ABOUT THIS TASK: Look below and pull out each line with the word "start".

MATERIAL PROVIDED:
---

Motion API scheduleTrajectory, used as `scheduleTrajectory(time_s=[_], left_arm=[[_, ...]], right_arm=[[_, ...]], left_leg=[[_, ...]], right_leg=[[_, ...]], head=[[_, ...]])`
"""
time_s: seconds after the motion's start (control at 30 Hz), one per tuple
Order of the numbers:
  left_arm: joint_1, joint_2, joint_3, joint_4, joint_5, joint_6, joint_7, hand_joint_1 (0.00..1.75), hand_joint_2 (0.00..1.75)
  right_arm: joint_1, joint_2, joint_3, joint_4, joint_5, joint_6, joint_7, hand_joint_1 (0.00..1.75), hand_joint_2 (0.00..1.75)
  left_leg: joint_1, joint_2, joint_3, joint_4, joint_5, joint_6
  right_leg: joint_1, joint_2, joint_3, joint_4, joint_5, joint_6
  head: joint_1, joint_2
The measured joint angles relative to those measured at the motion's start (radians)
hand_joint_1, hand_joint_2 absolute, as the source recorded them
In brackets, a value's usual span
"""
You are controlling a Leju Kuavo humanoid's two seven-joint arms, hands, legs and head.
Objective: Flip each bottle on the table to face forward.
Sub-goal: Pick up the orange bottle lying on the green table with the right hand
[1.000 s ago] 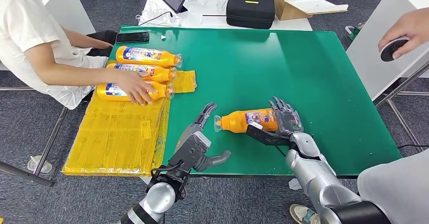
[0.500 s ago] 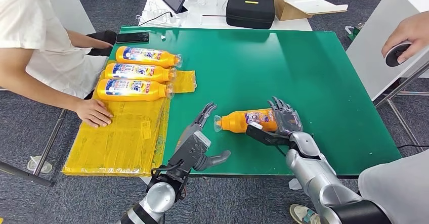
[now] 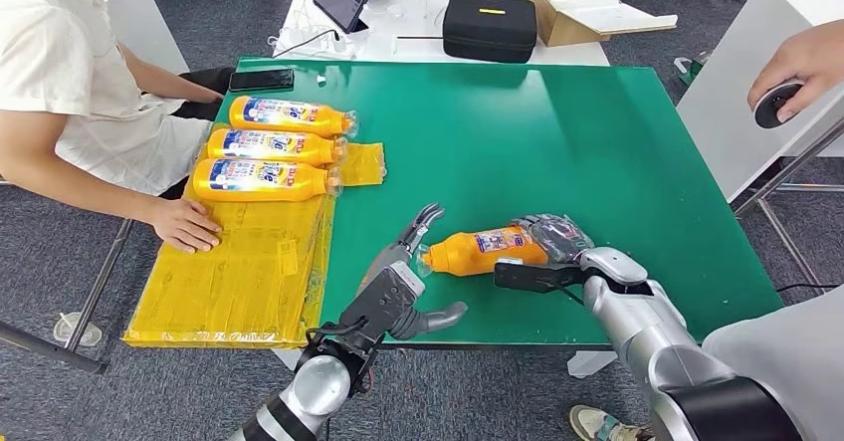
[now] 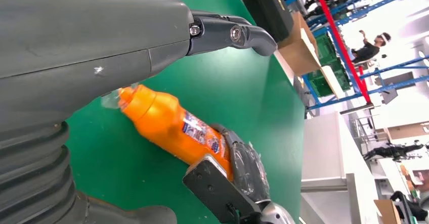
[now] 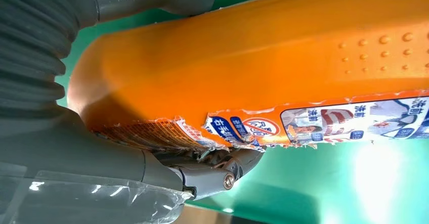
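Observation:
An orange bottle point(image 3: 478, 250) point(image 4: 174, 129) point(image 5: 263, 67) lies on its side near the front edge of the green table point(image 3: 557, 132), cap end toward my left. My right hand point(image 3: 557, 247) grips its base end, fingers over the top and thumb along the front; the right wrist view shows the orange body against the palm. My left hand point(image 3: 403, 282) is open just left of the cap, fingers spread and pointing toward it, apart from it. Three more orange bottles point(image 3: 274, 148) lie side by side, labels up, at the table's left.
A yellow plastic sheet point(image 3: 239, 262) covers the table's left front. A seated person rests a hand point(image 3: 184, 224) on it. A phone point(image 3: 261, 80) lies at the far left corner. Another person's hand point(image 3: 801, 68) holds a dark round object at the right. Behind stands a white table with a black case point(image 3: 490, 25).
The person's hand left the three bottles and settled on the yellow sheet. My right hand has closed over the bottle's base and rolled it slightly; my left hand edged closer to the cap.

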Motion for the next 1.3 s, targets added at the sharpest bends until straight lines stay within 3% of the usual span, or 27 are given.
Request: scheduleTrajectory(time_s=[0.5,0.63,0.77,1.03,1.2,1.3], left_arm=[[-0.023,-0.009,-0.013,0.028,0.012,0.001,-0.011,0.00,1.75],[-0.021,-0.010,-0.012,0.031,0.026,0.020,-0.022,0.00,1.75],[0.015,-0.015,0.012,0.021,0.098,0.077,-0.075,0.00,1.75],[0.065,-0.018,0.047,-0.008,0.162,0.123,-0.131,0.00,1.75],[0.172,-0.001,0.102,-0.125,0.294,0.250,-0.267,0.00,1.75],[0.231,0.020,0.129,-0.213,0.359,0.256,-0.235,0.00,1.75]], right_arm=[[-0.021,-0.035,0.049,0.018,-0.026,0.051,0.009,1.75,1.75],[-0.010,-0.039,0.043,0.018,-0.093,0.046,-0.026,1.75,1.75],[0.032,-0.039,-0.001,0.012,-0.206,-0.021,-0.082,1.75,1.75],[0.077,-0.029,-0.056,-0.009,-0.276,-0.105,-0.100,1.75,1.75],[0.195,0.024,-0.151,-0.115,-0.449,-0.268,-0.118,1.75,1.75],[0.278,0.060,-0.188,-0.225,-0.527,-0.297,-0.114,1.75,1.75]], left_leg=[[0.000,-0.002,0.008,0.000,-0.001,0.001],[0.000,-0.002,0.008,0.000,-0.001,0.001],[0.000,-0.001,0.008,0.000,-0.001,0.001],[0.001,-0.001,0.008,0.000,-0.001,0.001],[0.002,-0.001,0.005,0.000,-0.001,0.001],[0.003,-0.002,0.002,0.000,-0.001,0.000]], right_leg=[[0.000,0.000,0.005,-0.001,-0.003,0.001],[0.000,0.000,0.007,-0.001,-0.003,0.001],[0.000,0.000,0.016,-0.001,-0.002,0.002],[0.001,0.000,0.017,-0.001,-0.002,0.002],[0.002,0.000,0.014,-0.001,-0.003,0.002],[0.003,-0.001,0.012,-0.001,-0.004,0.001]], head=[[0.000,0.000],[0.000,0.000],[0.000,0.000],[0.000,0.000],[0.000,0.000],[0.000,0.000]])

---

OUTPUT FOR THIS TASK:
time_s: seconds after the motion's start (control at 30 Hz), one per tuple
The measured joint angles relative to those measured at the motion's start (radians)

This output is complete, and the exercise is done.